■ YOUR TASK ■
Start at the line in the entries below that contains "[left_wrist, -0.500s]", stop at the line that contains "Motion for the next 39", and output exactly the lines in that span, both ends included.

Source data
/---

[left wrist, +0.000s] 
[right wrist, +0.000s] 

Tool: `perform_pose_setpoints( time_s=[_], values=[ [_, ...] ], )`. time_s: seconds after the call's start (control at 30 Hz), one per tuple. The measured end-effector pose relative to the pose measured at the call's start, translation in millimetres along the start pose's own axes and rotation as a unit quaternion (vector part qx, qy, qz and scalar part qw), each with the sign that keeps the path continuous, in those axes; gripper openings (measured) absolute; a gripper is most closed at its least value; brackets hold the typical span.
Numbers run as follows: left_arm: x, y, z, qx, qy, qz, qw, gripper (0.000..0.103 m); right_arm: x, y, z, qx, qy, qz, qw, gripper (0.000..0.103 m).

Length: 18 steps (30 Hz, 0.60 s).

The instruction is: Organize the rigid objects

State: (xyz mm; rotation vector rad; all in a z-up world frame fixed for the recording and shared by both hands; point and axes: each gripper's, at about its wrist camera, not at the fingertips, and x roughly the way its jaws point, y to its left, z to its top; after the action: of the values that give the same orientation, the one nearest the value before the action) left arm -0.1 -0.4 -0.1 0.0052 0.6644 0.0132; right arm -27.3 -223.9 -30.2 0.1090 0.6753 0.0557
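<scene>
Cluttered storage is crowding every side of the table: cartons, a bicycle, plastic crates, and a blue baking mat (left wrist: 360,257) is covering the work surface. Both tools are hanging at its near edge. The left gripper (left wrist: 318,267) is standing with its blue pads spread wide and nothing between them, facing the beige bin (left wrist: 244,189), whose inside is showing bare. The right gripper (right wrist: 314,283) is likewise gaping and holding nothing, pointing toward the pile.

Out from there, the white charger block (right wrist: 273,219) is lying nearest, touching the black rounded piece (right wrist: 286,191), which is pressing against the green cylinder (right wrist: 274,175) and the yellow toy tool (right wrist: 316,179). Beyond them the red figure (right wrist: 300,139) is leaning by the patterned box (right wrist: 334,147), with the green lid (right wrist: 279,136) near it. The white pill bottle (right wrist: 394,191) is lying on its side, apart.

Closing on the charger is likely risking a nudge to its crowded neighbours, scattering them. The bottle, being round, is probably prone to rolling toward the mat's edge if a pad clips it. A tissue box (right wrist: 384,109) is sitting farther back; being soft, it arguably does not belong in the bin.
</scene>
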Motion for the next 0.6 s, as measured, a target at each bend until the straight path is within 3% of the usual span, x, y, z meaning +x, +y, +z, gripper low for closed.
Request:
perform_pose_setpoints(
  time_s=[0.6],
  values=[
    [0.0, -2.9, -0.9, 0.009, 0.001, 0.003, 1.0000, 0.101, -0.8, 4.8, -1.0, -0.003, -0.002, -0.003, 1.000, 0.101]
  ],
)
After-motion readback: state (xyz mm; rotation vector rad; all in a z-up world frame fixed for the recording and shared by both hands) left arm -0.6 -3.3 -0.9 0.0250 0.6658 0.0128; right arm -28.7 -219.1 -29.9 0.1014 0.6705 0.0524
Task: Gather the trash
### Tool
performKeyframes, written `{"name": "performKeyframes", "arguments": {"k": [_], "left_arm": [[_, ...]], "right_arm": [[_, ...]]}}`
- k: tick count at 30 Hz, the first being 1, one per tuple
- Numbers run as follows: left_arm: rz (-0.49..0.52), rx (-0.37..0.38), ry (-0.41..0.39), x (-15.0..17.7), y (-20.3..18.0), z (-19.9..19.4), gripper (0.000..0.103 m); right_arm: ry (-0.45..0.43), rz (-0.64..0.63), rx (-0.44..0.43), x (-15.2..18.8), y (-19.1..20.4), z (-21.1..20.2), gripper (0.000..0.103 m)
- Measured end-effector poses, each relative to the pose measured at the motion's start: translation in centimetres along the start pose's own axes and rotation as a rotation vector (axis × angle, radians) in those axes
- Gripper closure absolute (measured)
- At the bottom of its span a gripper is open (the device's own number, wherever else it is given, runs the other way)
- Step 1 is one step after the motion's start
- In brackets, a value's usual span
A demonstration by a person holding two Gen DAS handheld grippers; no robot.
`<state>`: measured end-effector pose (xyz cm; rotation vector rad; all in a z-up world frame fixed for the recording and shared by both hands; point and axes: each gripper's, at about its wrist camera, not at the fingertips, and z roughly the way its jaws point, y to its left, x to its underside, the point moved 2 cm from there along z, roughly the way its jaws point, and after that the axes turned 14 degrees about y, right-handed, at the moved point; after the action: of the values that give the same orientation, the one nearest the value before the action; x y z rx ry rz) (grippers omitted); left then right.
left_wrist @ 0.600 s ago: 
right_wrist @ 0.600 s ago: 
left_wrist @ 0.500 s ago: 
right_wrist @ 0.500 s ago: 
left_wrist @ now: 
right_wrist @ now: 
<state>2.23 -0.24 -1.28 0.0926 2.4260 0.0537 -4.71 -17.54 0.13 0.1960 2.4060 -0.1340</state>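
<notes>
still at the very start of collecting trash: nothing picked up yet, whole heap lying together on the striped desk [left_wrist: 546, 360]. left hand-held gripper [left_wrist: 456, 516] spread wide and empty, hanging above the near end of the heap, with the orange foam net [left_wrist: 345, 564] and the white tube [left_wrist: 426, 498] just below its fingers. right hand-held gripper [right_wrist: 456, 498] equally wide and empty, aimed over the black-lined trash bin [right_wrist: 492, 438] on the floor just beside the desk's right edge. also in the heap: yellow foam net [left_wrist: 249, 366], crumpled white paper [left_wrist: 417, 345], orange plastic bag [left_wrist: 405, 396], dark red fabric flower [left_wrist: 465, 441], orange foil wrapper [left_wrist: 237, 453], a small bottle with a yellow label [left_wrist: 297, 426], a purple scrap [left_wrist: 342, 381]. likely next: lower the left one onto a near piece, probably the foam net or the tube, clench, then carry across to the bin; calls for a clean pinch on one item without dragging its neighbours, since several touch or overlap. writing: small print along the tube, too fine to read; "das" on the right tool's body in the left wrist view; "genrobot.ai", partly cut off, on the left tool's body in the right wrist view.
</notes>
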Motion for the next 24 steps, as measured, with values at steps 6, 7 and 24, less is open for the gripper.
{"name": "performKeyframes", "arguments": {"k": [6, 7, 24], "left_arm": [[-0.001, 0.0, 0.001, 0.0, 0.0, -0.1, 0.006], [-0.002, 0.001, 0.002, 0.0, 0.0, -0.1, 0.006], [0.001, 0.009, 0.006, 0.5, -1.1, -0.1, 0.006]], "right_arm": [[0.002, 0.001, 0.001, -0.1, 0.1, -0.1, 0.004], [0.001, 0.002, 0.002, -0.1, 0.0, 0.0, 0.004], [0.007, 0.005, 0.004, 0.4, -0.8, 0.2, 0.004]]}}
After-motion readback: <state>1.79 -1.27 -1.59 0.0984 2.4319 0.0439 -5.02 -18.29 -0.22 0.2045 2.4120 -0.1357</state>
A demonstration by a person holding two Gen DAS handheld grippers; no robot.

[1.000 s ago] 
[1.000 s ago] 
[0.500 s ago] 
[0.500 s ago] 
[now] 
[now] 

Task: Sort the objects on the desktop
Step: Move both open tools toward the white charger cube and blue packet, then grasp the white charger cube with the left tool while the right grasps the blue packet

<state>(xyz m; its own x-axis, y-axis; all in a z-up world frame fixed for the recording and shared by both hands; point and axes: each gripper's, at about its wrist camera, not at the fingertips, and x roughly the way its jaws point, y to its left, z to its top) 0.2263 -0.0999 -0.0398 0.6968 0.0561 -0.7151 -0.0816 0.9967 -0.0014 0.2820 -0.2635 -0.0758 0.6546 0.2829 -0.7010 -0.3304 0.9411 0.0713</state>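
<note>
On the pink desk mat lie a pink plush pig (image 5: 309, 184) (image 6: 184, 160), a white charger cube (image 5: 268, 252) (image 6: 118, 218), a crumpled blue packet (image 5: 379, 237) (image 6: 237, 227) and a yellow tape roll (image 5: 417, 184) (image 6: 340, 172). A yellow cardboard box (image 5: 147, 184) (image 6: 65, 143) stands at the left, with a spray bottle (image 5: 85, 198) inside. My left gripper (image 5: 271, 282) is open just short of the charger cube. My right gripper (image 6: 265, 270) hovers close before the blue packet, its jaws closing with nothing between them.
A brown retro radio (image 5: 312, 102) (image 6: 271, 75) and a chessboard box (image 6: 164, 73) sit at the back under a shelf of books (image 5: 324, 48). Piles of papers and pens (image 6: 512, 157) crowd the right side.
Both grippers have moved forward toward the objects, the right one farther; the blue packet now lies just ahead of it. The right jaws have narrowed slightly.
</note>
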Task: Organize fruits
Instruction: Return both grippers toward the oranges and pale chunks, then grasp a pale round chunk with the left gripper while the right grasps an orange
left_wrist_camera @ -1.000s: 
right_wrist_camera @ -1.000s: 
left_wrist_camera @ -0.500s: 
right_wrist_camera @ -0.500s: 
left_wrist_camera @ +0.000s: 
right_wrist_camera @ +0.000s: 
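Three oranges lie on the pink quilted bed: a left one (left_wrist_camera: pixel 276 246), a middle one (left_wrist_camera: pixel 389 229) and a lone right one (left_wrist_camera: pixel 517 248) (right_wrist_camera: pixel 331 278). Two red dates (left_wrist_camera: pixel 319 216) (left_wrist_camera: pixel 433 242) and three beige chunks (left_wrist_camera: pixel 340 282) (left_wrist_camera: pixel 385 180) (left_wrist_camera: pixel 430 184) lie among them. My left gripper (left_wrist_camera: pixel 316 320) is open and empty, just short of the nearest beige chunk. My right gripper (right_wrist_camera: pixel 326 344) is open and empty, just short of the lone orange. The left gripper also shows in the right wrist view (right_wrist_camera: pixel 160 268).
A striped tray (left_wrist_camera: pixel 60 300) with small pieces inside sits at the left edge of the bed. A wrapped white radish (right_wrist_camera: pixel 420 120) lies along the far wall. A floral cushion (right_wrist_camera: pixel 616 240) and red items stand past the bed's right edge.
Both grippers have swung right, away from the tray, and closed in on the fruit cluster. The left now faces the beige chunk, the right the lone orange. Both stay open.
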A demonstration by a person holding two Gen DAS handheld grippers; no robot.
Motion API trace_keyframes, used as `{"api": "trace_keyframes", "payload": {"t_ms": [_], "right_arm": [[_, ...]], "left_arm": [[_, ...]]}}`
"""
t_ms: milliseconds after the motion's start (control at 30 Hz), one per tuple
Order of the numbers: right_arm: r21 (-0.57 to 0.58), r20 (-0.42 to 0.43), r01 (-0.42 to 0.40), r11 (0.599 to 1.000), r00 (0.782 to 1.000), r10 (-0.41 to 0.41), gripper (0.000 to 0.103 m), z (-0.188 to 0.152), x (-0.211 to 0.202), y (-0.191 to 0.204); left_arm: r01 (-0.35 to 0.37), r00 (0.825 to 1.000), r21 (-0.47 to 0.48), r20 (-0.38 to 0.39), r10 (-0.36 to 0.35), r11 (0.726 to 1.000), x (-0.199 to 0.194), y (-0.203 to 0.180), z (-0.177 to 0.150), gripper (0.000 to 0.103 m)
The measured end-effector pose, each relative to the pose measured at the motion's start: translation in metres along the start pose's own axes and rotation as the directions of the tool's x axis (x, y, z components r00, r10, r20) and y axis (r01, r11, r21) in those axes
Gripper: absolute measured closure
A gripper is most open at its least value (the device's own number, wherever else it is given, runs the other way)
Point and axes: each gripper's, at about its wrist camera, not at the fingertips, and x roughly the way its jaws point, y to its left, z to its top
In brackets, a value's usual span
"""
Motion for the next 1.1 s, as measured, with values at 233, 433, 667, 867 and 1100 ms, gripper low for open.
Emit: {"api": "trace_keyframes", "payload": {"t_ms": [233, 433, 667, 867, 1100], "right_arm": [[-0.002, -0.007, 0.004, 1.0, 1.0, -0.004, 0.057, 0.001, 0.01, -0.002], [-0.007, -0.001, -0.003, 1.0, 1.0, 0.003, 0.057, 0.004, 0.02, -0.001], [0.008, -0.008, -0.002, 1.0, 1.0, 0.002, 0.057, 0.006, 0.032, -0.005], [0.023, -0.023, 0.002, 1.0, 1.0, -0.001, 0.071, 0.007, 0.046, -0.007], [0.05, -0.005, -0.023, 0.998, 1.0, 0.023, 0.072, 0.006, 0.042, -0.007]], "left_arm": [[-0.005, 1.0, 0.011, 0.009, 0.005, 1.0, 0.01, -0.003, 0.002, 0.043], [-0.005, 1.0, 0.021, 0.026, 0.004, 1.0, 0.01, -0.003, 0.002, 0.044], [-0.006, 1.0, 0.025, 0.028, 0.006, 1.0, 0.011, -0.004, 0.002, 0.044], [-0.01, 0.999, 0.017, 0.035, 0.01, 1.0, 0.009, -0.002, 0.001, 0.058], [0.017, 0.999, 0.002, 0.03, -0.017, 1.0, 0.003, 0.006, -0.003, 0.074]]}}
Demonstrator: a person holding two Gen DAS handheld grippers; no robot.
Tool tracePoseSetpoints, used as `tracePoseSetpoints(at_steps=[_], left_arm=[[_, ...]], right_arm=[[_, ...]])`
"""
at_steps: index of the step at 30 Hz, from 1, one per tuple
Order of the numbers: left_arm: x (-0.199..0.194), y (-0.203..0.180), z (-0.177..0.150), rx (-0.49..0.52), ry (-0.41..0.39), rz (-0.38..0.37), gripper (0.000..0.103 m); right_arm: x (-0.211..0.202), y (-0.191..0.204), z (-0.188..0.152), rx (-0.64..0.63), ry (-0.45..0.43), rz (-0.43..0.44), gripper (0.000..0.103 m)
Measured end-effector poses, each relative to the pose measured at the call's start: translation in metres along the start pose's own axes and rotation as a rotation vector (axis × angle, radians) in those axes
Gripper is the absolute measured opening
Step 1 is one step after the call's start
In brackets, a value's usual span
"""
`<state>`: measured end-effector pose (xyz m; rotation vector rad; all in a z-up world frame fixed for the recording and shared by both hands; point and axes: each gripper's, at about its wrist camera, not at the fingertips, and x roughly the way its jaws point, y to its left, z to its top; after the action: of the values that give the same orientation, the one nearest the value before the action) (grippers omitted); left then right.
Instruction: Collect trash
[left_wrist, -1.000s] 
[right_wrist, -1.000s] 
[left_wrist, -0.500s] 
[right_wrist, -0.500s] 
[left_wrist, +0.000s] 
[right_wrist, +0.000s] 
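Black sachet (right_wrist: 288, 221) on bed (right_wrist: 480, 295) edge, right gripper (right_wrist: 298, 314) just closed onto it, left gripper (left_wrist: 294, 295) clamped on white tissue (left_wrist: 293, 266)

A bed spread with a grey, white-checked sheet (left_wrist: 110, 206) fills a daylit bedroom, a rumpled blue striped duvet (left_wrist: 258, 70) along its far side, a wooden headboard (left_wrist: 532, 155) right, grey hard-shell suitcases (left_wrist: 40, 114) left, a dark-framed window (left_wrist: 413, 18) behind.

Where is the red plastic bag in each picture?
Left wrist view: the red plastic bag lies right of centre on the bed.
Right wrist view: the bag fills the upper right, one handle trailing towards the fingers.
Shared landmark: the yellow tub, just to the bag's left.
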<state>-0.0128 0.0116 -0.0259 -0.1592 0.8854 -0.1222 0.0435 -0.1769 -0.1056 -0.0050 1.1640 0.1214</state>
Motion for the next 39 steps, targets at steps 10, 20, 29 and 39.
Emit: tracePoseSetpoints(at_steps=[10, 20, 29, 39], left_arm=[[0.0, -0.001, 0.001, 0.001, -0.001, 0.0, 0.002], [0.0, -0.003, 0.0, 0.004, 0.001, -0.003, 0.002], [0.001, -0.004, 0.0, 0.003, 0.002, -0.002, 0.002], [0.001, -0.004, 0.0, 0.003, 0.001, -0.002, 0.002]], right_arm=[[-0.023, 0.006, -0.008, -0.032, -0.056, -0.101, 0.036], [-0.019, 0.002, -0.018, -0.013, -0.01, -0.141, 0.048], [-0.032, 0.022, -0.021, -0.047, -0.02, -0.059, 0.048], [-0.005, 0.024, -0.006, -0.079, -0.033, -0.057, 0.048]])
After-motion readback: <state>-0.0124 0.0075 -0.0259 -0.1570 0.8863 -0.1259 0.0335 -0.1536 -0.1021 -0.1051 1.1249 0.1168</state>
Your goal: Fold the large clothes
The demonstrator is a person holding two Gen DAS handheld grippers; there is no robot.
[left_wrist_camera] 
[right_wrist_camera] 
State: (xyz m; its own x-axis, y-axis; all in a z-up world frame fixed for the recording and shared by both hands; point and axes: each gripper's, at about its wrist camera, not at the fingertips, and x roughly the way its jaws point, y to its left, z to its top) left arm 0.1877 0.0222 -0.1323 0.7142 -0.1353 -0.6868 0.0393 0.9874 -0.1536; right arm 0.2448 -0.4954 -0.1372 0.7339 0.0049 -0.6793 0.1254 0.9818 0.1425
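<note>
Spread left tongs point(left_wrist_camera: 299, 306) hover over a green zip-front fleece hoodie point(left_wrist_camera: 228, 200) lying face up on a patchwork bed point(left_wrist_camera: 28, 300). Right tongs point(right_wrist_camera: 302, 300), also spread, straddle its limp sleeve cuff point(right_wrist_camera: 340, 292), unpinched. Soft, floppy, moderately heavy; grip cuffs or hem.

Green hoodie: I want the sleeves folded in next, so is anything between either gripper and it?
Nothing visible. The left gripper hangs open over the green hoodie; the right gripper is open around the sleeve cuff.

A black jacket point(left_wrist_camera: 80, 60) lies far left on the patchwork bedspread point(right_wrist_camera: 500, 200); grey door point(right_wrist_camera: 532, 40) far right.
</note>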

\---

■ RESULT BELOW ■
[left_wrist, -0.500s] 
[right_wrist, -0.500s] 
[left_wrist, +0.000s] 
[right_wrist, +0.000s] 
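Black sachet (right_wrist: 288, 221) on bed (right_wrist: 480, 295) edge, right gripper (right_wrist: 298, 314) just closed onto it, left gripper (left_wrist: 294, 295) clamped on white tissue (left_wrist: 293, 266)

A bed spread with a grey, white-checked sheet (left_wrist: 110, 206) fills a daylit bedroom, a rumpled blue striped duvet (left_wrist: 258, 70) along its far side, a wooden headboard (left_wrist: 532, 155) right, grey hard-shell suitcases (left_wrist: 40, 114) left, a dark-framed window (left_wrist: 413, 18) behind.

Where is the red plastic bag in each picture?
Left wrist view: the red plastic bag lies right of centre on the bed.
Right wrist view: the bag fills the upper right, one handle trailing towards the fingers.
Shared landmark: the yellow tub, just to the bag's left.
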<state>-0.0128 0.0116 -0.0259 -0.1592 0.8854 -0.1222 0.0435 -0.1769 -0.1056 -0.0050 1.1640 0.1214</state>
Motion for the next 39 steps, targets at steps 10, 20, 29 and 39.

No further output remains.